Campus Tirol Motorsport is the Formula Student Team from Innsbruck. We build a new electric race car every year to compete in Formula Student Events against other university’s teams.
At the heart of any electric car’s powertrain is the battery pack. To achieve optimal efficiency and light weight, we decided to supply our race car with a 600 V accumulator that needs to reliably provide up to 72 kW to the wheel-mounted motors.
There are not many off-the-shelf solutions that comply with the rules for Formula Student cars and meet our performance criteria for high voltage battery packs. That’s why we decided to design our own accumulator management system (AMS), which turned out to be one of the most complex design tasks of the entire race car.
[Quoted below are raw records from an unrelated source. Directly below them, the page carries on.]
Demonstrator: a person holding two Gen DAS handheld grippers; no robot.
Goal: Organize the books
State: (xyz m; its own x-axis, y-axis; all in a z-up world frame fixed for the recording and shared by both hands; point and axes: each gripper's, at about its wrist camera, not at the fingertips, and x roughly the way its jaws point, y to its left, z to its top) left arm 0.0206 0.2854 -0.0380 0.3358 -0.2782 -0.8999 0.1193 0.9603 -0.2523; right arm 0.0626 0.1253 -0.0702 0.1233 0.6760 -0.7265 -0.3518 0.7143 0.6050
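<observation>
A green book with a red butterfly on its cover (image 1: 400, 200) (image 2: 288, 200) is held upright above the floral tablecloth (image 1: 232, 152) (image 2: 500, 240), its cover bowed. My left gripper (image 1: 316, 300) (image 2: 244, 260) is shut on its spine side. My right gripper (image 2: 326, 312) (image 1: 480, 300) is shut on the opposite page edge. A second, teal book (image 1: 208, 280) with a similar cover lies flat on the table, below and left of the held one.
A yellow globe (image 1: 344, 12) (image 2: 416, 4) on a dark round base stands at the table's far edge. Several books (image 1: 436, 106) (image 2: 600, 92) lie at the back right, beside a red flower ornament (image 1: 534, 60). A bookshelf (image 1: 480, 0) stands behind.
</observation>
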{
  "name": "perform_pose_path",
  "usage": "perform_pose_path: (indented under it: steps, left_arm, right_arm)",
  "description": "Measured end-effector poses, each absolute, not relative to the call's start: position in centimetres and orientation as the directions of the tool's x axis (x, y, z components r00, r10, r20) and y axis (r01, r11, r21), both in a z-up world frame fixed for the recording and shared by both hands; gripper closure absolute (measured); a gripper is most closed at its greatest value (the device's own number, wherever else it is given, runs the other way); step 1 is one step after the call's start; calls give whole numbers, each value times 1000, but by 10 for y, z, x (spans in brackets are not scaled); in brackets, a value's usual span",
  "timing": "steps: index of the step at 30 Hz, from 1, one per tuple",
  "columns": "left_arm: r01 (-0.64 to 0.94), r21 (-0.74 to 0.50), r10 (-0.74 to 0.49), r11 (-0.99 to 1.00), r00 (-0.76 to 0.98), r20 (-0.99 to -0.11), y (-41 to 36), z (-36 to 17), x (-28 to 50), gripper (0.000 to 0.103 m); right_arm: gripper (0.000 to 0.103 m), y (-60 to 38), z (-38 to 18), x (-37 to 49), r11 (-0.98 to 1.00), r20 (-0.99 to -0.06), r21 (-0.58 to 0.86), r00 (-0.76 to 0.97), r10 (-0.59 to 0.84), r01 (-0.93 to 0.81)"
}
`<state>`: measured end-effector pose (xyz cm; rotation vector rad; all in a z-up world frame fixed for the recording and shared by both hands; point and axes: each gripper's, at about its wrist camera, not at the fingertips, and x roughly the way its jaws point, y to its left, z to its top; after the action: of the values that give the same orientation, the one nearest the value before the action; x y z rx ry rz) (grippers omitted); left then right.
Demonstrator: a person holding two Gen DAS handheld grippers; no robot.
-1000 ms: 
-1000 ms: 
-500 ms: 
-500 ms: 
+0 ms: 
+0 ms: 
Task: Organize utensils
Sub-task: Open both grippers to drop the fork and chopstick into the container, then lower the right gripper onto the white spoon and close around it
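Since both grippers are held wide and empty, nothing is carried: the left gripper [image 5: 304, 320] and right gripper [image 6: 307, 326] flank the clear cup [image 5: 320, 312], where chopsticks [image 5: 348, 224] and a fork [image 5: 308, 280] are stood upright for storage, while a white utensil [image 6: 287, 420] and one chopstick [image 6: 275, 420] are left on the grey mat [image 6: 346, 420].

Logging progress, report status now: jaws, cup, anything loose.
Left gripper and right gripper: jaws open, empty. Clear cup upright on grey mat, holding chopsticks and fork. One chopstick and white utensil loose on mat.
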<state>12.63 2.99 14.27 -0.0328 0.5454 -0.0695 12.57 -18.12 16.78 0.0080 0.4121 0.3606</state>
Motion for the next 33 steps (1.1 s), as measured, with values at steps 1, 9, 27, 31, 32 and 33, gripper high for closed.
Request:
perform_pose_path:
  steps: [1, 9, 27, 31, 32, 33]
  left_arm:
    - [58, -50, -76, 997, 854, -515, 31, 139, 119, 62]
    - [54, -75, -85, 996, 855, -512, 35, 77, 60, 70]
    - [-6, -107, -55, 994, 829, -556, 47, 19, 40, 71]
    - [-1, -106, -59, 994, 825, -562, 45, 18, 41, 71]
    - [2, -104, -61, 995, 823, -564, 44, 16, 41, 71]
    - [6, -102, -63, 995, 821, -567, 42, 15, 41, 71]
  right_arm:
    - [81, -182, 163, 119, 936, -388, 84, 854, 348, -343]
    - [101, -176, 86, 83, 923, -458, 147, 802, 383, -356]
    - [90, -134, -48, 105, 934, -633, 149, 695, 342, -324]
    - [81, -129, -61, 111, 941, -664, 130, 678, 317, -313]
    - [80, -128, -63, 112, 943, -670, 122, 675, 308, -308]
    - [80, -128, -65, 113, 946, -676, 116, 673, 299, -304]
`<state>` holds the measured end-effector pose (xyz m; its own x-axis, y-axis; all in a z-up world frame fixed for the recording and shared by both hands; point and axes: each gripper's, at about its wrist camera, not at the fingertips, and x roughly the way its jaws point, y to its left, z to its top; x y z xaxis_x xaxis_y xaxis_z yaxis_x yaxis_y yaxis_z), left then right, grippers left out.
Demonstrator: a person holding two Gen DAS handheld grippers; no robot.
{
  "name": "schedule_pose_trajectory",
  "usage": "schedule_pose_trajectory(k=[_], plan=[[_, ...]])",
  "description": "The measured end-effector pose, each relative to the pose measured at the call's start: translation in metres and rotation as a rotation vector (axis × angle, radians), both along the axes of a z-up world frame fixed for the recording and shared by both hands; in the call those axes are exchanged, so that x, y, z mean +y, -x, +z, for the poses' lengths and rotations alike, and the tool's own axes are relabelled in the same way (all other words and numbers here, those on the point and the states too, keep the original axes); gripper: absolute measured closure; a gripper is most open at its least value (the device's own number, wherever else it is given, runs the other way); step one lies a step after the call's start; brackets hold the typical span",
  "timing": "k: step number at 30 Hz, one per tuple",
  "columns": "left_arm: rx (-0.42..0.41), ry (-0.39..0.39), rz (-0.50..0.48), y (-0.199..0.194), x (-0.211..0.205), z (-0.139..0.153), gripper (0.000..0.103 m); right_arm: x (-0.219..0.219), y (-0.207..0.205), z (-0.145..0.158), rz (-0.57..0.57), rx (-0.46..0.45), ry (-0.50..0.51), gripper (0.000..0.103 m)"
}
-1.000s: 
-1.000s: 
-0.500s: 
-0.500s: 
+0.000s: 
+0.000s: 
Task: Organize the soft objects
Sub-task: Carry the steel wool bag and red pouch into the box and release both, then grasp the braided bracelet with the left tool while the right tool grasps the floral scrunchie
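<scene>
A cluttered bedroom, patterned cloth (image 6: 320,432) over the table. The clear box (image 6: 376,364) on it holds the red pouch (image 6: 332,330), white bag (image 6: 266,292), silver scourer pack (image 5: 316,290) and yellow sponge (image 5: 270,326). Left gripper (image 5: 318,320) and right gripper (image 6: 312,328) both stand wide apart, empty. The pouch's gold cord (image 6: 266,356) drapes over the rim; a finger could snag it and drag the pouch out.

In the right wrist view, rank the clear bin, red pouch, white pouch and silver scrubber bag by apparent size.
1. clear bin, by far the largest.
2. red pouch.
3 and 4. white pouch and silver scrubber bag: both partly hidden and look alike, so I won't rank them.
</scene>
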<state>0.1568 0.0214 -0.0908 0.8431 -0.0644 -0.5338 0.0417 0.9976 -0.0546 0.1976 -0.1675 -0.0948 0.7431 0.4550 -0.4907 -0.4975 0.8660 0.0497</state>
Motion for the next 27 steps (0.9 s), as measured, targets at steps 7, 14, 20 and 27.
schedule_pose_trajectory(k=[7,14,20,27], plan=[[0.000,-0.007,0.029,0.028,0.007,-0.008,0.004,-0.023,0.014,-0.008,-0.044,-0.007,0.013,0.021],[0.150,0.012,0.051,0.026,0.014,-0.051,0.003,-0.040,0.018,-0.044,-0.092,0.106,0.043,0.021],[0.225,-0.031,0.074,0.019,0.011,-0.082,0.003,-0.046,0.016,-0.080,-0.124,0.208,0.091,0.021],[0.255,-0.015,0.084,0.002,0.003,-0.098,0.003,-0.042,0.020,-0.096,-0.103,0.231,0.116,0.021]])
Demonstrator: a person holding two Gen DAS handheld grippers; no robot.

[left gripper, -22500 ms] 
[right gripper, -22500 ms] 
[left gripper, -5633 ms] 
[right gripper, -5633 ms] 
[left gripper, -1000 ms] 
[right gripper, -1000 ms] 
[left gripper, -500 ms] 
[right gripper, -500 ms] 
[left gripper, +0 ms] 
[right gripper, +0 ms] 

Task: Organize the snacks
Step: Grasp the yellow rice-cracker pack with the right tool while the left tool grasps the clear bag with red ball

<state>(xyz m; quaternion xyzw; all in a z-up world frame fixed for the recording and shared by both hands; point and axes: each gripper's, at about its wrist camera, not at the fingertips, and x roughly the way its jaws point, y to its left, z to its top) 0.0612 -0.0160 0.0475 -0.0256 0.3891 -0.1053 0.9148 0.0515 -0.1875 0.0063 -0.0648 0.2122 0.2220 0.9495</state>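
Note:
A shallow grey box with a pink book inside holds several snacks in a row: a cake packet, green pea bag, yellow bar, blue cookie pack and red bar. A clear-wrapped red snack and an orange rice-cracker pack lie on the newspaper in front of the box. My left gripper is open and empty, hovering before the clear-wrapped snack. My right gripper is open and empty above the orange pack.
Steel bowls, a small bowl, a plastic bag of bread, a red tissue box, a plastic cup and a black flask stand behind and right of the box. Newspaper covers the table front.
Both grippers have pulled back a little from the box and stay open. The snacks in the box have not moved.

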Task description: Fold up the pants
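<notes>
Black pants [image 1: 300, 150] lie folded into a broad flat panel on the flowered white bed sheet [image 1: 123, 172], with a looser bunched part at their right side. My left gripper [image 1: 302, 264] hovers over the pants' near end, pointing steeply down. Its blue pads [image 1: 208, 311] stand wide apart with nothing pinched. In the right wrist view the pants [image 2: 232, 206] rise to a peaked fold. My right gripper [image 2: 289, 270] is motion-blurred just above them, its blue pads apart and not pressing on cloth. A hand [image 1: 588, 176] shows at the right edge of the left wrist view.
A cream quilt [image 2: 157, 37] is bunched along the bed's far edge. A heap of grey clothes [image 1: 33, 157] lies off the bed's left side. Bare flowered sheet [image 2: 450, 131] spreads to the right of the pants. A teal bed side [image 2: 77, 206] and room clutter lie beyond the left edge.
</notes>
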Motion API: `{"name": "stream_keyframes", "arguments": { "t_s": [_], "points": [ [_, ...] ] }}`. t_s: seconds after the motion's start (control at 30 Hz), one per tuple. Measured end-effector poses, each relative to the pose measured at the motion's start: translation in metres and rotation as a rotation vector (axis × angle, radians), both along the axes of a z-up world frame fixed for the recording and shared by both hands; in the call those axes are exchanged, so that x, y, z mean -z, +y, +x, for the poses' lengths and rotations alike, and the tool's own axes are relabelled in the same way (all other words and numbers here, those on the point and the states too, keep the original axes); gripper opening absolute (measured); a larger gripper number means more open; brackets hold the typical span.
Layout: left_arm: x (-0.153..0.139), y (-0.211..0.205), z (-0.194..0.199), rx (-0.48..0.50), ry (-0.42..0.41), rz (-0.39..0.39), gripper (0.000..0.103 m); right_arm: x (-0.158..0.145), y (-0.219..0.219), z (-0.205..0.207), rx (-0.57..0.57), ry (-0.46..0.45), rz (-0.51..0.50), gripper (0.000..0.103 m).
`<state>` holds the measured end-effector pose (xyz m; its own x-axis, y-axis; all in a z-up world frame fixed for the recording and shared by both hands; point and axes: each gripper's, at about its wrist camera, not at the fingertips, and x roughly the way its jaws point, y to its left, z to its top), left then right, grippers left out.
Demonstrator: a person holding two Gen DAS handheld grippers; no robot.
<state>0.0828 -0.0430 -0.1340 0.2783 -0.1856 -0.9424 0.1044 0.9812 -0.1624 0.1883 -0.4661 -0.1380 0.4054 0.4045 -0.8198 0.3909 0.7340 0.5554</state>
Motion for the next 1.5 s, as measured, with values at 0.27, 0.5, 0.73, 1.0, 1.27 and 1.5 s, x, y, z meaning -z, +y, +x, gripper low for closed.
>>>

Designing the AMS ourselves also allows us to optimize the packaging and reduce the number of wired connections to a minimum, limiting the mess of wires usually associated with battery management systems.
To achieve this, we split the AMS into two parts. The first part is the cell supervision circuit, which is a PCB directly mounted onto the cell segments. It measures cell voltages and temperatures and allows for the balancing of the battery pack. All the measured values are sent to the main AMS-PCB using ISO-SPI.
The AMS-PCB is an STM32-based PCB that evaluates the measurements from all cell supervision PCBs and other sensors in the accumulator and determines if the accumulator is in a safe state and can power the vehicle side of the car. It communicates with the rest of the car via a CAN interface and controls the relays that cut off the accumulator’s high voltage from the rest of the car.
The main advancement in our third generation AMS is a feature that ensures that the main accumulator relay only closes after a precharge has been completed. Additionally, large capacitors were added to keep the main accumulator relays closed for a few milliseconds so that the motor controllers can reduce the current draw out of the battery close to zero before the relays are opened. These two additions to protect the accumulator relays gave us the confidence to reduce the size of the accumulator relays by half, which resulted in a significant weight reduction for our race car.
What allows us to fit the additions on our AMS PCB with a minimal size increase is Aisler’s new 6-layer manufacturing capability. The 6-layer design also allows for multiple continuous GND and PWR planes, making routing significantly easier and reducing current return paths. This is especially significant for us as our PCBs in the car are all quite close to the 600V inverter, which produces a lot of radiated emission that previously caused problems with signal integrity, especially in the accumulator.
We are glad to have Aisler as a sponsor of our team, allowing us to quickly build prototype hardware and optimize it for use in our electric race. What is especially helpful is the great web interface with the very detailed PCB viewer and the ability to upload KICad PCB files directly, removing the need for Gerber file generation, which speeds up the process.
The different versions of our main AMS PCBs to the left the third to the right the first, at the bottom the second generation .
Our e04 racecar, which competed in the 2022 season.